The cause of the flooding was over 60 mm of rainfall (typically a month's rainfall) falling in two hours due to thunderstorms developing on a convergence line. The ground was already saturated due to the previous two weeks of above average rainfall; the drainage basin has many steep slopes, and has areas of impermeable slate causing rapid surface run-off. Boscastle is at the confluence of two rivers, Valency and Jordan; a large quantity of water arrived within a short space of time, causing the rivers to overflow. The flooding coincided with a high tide, worsening the storm's impact.

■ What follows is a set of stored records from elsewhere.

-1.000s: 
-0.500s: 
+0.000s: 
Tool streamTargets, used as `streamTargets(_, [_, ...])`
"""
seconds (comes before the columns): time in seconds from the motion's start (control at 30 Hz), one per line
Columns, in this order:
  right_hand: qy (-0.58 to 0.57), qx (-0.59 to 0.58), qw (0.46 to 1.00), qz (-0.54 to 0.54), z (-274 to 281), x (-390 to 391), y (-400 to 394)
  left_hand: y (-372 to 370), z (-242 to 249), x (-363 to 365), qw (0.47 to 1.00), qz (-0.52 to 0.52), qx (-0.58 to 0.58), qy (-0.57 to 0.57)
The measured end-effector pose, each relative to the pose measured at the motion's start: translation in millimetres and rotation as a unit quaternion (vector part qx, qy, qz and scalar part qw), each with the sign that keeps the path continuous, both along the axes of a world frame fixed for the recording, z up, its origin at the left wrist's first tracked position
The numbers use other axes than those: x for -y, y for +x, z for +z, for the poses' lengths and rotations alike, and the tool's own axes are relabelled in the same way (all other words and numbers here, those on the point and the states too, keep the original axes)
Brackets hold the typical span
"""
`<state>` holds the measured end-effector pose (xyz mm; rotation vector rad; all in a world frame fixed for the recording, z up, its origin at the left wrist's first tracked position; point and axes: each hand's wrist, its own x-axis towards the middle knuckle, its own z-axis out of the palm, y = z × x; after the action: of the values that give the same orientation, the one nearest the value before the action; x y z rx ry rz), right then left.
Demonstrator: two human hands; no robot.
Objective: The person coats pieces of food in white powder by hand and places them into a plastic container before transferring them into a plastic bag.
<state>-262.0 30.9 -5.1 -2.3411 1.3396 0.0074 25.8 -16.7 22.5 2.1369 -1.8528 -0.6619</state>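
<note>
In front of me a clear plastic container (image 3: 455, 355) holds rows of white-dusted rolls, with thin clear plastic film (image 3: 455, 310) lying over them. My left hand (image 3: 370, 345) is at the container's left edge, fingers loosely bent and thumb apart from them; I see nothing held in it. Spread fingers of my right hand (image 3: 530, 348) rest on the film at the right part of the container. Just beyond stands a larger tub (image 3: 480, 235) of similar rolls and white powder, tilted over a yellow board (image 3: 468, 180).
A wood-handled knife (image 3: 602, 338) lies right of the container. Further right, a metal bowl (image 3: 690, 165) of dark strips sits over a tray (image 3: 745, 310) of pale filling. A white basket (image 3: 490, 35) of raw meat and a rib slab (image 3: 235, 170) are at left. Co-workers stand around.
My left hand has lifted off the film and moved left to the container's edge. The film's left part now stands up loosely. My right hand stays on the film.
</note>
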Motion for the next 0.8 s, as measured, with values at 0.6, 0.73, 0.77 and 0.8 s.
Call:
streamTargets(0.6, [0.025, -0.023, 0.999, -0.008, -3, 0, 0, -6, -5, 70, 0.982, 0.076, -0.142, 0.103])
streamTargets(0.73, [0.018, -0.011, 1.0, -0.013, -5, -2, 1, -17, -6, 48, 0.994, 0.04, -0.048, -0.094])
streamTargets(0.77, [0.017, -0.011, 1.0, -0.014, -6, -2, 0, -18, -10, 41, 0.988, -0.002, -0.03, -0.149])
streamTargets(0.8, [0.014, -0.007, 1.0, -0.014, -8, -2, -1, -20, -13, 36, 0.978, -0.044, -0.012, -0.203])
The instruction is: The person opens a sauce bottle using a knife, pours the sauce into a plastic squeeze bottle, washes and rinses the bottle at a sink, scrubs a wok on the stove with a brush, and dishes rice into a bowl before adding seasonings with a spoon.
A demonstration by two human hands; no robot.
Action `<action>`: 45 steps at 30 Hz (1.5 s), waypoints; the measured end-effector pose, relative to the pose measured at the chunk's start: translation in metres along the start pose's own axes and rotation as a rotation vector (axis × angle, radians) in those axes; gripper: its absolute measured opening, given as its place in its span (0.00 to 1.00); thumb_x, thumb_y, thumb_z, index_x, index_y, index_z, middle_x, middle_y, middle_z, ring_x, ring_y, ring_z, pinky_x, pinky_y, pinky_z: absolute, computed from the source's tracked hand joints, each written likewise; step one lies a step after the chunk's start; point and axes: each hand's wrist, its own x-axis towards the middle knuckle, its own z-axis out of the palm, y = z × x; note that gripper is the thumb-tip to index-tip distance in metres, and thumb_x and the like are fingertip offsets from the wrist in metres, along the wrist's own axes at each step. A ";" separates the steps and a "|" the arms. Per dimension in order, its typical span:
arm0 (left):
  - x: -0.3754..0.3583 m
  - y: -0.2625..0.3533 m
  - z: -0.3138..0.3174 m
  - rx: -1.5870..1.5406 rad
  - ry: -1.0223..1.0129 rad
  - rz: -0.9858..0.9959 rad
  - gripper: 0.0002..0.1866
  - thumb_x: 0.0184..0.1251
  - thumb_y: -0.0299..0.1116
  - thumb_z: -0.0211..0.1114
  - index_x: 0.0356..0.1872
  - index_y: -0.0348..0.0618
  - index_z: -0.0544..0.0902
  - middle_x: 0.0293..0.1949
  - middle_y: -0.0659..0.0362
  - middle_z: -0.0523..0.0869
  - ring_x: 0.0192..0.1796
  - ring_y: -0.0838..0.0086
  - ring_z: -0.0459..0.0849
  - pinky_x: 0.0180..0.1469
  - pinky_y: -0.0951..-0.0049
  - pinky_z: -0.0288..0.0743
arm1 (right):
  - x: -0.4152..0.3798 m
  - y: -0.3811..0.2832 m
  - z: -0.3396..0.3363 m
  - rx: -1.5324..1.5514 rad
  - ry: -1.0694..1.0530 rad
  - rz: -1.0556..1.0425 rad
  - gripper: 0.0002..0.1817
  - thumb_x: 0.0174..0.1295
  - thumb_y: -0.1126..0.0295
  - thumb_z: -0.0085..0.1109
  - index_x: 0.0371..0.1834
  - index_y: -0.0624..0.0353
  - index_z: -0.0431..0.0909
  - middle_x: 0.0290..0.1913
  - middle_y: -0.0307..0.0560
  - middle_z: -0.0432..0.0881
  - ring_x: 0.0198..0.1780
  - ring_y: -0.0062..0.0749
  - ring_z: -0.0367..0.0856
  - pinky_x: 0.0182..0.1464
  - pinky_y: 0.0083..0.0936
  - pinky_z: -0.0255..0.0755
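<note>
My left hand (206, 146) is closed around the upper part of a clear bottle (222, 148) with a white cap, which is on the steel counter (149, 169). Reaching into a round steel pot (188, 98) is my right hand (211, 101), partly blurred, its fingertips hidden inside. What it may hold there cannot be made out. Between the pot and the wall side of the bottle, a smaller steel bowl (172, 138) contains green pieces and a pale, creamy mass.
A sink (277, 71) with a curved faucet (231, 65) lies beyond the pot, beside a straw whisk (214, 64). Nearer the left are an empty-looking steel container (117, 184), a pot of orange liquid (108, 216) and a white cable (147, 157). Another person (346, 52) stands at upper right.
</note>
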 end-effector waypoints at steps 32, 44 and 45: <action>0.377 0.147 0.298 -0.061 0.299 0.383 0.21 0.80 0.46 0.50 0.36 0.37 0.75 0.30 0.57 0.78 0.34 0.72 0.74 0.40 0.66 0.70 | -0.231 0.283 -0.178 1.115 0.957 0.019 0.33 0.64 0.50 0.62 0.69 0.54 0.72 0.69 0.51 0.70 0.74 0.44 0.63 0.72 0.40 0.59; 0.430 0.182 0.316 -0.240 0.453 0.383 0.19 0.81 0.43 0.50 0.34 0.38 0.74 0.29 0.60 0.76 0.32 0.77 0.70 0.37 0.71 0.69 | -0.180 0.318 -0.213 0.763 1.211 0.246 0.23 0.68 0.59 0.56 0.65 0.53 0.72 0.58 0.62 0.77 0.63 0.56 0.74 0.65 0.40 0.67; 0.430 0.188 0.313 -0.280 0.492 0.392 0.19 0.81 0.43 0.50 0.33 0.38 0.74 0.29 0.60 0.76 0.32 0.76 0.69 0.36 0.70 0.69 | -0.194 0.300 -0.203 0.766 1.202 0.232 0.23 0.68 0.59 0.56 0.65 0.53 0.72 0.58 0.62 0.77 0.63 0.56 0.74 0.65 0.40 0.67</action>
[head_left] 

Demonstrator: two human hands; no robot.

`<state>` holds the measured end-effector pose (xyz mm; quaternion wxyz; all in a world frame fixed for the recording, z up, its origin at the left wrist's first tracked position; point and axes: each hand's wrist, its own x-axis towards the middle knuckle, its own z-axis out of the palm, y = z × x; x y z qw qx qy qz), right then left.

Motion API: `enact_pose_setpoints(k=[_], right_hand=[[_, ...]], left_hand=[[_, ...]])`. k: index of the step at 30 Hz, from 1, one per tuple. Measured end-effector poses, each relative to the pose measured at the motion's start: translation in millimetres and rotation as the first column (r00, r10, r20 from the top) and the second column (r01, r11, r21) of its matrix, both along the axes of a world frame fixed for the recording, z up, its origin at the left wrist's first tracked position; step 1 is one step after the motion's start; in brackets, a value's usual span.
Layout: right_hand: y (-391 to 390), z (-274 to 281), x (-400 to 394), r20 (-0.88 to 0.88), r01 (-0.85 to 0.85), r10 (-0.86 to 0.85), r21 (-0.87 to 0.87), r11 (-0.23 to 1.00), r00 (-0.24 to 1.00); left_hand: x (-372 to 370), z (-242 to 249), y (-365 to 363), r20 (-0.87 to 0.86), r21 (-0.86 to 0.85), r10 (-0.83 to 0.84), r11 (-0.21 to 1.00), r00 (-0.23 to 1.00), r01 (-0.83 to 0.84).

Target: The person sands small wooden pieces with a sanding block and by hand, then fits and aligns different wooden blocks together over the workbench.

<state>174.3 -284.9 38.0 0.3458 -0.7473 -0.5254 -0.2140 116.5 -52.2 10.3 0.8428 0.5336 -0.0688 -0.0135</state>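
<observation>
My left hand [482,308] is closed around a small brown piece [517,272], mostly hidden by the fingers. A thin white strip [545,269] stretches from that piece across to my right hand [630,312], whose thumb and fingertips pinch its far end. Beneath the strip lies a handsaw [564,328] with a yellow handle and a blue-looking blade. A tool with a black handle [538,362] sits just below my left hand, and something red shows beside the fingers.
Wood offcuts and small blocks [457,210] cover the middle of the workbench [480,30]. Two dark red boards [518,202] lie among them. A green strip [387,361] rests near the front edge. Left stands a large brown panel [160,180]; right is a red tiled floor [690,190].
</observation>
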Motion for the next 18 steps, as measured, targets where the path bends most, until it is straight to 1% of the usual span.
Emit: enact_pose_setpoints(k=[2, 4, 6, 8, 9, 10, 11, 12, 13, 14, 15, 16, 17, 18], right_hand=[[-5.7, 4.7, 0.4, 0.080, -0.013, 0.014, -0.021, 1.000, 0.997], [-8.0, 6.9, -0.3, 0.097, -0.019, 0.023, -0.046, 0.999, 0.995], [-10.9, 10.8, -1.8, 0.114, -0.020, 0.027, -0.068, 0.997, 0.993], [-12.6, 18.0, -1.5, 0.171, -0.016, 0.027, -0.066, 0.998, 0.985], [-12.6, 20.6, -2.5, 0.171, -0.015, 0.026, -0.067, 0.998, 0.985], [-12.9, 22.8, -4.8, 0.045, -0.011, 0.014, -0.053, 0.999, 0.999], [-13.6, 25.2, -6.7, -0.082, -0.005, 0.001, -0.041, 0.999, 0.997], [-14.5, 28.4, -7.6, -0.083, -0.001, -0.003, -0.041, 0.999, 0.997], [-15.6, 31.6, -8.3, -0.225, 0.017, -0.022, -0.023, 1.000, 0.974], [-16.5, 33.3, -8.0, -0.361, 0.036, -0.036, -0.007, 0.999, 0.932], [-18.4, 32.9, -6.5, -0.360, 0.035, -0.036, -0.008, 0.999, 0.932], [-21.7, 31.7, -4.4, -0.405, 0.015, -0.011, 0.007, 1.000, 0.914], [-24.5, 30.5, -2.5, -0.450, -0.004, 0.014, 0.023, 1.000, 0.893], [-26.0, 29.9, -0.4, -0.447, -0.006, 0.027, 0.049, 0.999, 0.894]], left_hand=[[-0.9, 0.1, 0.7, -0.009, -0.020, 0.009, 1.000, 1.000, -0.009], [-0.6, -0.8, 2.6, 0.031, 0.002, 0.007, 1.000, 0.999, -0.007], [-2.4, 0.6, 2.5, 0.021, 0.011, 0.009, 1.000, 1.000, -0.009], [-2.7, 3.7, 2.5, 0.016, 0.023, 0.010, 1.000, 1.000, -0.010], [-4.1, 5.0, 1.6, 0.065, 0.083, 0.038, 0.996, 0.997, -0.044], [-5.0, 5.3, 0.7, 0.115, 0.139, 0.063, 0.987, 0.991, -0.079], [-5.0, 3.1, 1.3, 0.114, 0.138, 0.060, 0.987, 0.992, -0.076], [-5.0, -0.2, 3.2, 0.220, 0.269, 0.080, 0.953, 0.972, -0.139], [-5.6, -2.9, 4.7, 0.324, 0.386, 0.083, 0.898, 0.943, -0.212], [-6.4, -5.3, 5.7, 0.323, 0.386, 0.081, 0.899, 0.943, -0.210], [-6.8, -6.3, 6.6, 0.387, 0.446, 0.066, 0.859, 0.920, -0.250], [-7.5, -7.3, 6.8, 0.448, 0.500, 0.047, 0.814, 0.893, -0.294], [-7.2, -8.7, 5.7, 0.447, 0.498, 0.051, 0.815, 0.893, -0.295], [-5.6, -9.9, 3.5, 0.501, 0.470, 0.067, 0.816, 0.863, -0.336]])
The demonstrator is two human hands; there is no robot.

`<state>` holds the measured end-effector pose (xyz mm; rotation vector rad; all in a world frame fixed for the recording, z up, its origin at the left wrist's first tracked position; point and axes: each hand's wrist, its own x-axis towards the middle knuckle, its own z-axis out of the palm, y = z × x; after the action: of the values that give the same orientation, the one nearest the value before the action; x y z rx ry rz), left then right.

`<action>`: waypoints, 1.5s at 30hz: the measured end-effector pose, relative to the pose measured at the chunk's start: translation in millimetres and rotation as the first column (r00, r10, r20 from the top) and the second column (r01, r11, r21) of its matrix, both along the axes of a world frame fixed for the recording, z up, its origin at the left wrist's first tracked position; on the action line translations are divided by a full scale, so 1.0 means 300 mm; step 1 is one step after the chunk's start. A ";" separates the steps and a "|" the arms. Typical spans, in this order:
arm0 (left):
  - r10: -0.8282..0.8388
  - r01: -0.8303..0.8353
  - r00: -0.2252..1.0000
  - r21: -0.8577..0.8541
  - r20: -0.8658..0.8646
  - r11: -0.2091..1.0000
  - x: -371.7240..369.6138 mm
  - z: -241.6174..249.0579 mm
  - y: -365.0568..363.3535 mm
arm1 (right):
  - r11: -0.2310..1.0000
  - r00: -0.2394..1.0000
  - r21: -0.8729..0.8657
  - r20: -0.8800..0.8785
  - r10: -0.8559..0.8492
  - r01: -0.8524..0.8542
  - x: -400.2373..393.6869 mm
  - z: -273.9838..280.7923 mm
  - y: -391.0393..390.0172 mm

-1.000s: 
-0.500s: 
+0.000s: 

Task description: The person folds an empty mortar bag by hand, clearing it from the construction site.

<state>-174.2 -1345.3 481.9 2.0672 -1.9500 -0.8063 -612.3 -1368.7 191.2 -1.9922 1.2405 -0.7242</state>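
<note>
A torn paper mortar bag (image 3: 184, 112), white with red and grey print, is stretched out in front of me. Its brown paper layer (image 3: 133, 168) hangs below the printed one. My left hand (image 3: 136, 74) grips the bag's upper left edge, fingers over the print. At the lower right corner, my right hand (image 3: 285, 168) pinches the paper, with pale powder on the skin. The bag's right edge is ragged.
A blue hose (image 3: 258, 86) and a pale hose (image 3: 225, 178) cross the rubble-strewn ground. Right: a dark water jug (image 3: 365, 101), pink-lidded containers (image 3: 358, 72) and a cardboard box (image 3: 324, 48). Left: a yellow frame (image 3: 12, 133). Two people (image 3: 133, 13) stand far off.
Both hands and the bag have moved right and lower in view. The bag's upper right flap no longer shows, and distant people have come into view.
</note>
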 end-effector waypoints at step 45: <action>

Around 50 cars were swept into the harbour and the bridge was washed away, roads were submerged under 2.75 m of water, making communication effectively impossible until flood-waters subsided. The sewerage system burst, so for a range of health and safety reasons Boscastle was declared temporarily inaccessible. Homes, businesses and cars belonging to more than 1,000 people were swept away; income from tourism was lost, which affected livelihoods and the local economy; there were vast numbers of subsequent insurance claims.

- Flood of 2007
Boscastle was flooded again on 21 June 2007 although the scale of destruction was not nearly as serious as in 2004.

==Sport==
Boscastle Golf Club (now defunct) was founded in 1907. The club continued until the mid-1920s.

Boscastle and Crackington Pilot Gig Club formed in 2004 and row from Boscastle harbour, Port Gaverne and Upper Tamar Lake. They have three gigs; Torrent (named after the 2004 floods). Rival and Golden Gear.

Cornish wrestling prize tournaments, were held in Boscastle in the 19th century.